- Or a chief sable four mullets of the field
- Creation date: 19 October 1951
- Created by: King George VI
- Peerage: Peerage of the United Kingdom
- First holder: Sir Bernard Freyberg
- Present holder: Valerian Freyberg, 3rd Baron Freyberg
- Heir apparent: Hon. Joseph Freyberg
- Remainder to: Heirs male of the first baron's body lawfully begotten
- Motto: "New zeal and honour"

= Baron Freyberg =

Barony in the Peerage of the United Kingdom

Baron Freyberg, of Wellington in New Zealand and of Munstead in the County of Surrey, is a title in the Peerage of the United Kingdom. It was created in 1951 for the prominent military commander Lieutenant-General Sir Bernard Freyberg. He served as Governor-General of New Zealand from 1946 to 1952. His only son, the second Baron, was a Colonel in the Grenadier Guards.
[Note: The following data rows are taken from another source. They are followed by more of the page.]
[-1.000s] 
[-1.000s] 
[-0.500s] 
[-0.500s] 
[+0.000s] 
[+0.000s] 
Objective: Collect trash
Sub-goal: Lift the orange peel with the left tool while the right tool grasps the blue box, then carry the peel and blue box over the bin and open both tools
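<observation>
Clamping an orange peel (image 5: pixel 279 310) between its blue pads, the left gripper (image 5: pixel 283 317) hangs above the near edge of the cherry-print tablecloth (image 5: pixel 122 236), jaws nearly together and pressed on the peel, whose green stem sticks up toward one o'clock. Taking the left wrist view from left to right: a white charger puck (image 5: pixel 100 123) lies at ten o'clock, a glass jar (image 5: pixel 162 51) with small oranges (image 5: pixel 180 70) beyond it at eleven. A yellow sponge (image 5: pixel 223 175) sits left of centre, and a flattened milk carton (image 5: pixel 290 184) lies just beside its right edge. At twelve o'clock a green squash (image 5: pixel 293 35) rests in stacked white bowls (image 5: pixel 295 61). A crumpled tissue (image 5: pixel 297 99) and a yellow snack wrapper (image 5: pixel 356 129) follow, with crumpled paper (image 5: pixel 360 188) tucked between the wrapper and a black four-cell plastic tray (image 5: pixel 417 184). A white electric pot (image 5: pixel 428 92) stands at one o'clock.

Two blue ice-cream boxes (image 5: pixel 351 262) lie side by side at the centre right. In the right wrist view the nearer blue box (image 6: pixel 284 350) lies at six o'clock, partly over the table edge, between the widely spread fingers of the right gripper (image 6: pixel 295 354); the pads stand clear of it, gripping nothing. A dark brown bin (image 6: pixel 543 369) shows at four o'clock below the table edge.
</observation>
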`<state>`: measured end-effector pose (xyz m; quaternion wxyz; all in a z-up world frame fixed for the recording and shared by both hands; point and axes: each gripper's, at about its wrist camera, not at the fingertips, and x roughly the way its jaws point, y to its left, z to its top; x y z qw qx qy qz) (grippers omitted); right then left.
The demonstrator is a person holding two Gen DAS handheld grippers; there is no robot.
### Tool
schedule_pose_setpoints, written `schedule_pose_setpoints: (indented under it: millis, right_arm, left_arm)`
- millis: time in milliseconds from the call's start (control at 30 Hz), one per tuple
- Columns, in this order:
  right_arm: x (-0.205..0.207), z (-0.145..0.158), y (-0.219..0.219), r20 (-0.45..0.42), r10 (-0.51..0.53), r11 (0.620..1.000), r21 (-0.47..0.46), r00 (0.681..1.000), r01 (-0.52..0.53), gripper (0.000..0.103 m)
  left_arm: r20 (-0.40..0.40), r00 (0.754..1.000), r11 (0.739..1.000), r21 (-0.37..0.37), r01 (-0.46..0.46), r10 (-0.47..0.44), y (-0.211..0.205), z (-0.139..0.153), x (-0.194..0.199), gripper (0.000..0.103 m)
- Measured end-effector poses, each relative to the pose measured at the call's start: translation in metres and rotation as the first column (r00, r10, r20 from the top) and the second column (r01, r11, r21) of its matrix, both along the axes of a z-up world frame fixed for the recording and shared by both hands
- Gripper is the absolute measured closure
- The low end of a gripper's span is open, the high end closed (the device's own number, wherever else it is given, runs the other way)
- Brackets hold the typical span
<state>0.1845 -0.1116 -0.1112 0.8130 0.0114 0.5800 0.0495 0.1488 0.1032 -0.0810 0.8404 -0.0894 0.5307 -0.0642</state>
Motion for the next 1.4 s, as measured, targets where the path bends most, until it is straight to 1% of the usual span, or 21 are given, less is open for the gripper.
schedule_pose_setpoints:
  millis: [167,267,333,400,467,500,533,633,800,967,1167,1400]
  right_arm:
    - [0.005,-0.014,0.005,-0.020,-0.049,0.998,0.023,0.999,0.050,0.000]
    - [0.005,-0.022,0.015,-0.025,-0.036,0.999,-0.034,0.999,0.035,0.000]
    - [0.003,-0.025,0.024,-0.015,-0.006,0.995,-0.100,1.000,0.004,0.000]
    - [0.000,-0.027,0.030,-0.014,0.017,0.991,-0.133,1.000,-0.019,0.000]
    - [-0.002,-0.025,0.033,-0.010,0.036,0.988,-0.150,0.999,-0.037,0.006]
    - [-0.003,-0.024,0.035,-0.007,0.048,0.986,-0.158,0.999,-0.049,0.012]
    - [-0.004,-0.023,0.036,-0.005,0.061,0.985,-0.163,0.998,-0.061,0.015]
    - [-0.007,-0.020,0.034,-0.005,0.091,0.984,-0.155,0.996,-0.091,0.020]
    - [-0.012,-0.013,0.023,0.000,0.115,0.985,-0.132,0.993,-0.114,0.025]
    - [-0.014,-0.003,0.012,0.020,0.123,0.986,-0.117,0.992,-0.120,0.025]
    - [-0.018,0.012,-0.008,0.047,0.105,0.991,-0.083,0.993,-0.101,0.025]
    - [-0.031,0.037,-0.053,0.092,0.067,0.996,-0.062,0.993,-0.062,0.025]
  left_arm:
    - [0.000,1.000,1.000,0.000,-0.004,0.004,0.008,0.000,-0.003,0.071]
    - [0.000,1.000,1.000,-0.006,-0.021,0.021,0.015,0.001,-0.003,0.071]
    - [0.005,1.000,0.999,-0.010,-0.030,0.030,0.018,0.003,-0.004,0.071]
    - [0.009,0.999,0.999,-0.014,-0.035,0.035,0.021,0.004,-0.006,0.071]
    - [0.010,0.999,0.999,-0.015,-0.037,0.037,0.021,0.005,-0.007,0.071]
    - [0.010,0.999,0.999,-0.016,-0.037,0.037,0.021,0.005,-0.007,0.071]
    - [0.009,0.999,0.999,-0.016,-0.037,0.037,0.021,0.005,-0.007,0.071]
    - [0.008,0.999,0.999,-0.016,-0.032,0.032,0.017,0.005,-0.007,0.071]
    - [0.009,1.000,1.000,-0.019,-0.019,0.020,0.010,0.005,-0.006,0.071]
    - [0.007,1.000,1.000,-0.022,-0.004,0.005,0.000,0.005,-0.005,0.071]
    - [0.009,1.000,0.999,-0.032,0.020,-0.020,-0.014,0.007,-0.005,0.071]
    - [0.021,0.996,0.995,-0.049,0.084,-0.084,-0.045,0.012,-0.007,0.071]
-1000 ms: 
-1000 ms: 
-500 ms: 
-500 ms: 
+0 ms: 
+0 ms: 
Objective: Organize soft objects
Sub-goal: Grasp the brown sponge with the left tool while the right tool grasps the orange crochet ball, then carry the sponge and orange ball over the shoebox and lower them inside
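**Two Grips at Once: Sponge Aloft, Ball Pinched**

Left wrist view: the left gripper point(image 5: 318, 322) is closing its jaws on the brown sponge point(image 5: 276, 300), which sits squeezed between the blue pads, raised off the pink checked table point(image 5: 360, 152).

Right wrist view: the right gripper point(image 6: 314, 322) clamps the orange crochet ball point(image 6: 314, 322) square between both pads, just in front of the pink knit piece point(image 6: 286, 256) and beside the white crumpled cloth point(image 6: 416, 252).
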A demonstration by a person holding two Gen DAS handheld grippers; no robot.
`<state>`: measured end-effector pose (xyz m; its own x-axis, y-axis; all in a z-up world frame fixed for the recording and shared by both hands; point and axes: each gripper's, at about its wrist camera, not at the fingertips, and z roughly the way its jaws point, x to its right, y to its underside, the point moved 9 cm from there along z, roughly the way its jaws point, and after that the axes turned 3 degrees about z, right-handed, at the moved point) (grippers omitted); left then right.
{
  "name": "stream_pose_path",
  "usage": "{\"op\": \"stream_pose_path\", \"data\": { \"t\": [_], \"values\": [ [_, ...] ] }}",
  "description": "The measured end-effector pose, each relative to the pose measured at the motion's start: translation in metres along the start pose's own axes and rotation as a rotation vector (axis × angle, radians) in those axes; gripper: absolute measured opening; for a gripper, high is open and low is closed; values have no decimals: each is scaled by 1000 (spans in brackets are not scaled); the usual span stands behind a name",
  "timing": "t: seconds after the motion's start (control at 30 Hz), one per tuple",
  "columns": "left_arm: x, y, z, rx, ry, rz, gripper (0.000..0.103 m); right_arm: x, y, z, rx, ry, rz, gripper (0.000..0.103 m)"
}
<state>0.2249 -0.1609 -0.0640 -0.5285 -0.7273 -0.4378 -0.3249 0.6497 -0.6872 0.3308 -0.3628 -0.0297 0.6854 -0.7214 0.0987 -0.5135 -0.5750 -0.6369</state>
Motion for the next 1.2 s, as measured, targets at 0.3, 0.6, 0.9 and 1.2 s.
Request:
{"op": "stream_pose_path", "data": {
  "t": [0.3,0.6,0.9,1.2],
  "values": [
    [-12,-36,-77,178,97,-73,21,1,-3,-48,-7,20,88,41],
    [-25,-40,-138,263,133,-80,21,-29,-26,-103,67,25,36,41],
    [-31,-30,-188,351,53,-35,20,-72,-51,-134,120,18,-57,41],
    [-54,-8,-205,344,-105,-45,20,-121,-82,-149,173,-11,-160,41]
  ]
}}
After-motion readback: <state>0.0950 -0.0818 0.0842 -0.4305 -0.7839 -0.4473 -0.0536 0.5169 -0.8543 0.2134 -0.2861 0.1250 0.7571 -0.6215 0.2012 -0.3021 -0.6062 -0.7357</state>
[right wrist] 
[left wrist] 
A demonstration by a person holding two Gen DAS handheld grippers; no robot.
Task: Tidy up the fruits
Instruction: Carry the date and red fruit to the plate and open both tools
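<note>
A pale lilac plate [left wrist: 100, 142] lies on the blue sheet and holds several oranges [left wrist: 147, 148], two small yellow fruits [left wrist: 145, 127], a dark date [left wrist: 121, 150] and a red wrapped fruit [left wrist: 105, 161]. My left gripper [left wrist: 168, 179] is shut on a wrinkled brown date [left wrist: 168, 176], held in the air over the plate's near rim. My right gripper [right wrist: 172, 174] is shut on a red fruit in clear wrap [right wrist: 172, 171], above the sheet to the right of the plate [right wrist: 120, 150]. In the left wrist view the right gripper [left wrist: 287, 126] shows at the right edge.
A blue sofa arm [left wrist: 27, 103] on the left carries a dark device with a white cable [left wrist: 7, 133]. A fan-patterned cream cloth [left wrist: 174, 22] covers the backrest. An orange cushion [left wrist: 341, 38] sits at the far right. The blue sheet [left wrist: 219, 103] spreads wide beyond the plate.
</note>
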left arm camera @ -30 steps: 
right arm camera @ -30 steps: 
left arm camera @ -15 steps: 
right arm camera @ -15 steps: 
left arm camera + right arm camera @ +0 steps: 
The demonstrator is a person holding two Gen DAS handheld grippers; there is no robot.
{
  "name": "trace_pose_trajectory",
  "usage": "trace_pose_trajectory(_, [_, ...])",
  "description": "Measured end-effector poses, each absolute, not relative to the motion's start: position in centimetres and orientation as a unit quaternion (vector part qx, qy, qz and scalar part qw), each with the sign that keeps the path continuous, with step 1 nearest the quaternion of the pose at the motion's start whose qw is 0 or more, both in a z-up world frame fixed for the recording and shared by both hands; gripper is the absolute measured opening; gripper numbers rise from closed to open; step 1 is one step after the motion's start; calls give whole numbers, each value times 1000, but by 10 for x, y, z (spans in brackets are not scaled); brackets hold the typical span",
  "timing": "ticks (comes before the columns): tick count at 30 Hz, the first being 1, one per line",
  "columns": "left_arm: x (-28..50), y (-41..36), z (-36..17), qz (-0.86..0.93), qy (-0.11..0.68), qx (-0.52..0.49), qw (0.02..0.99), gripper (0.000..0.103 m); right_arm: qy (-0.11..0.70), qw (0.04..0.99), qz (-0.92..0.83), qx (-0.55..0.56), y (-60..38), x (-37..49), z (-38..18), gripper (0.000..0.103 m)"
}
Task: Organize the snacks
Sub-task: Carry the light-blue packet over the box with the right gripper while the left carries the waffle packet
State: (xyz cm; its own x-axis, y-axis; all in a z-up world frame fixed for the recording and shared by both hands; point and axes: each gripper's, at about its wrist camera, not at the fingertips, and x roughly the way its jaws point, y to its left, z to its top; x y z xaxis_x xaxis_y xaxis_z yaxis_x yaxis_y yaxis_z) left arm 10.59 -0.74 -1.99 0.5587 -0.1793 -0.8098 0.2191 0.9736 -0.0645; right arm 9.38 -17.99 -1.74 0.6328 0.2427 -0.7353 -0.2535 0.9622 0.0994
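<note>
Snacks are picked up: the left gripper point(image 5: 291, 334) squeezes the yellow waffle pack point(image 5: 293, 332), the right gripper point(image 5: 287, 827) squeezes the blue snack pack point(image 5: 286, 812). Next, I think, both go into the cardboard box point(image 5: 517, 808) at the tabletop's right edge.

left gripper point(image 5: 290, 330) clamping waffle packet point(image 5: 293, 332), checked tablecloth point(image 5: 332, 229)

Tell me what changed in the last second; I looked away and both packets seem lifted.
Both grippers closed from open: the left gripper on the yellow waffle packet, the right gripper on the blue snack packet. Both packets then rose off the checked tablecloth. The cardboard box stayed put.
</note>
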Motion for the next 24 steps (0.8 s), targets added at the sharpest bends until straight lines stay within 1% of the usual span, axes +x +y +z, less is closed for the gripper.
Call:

As of 2017, the title is held by the latter's only son, the third Baron, who succeeded in 1993. Lord Freyberg is one of the ninety hereditary peers elected to remain in the House of Lords after the passing of the House of Lords Act 1999, and sits as a cross-bencher.

The family seat is Munstead House, near Godalming, Surrey.

==Barons Freyberg (1951)==
- Bernard Cyril Freyberg, 1st Baron Freyberg (1889–1963)
- Paul Richard Freyberg, 2nd Baron Freyberg (1923–1993)
- Valerian Bernard Freyberg, 3rd Baron Freyberg (b. 1970)

The heir apparent and sole heir to the peerage is the present holder's son, the Hon. Joseph John Freyberg (b. 2007)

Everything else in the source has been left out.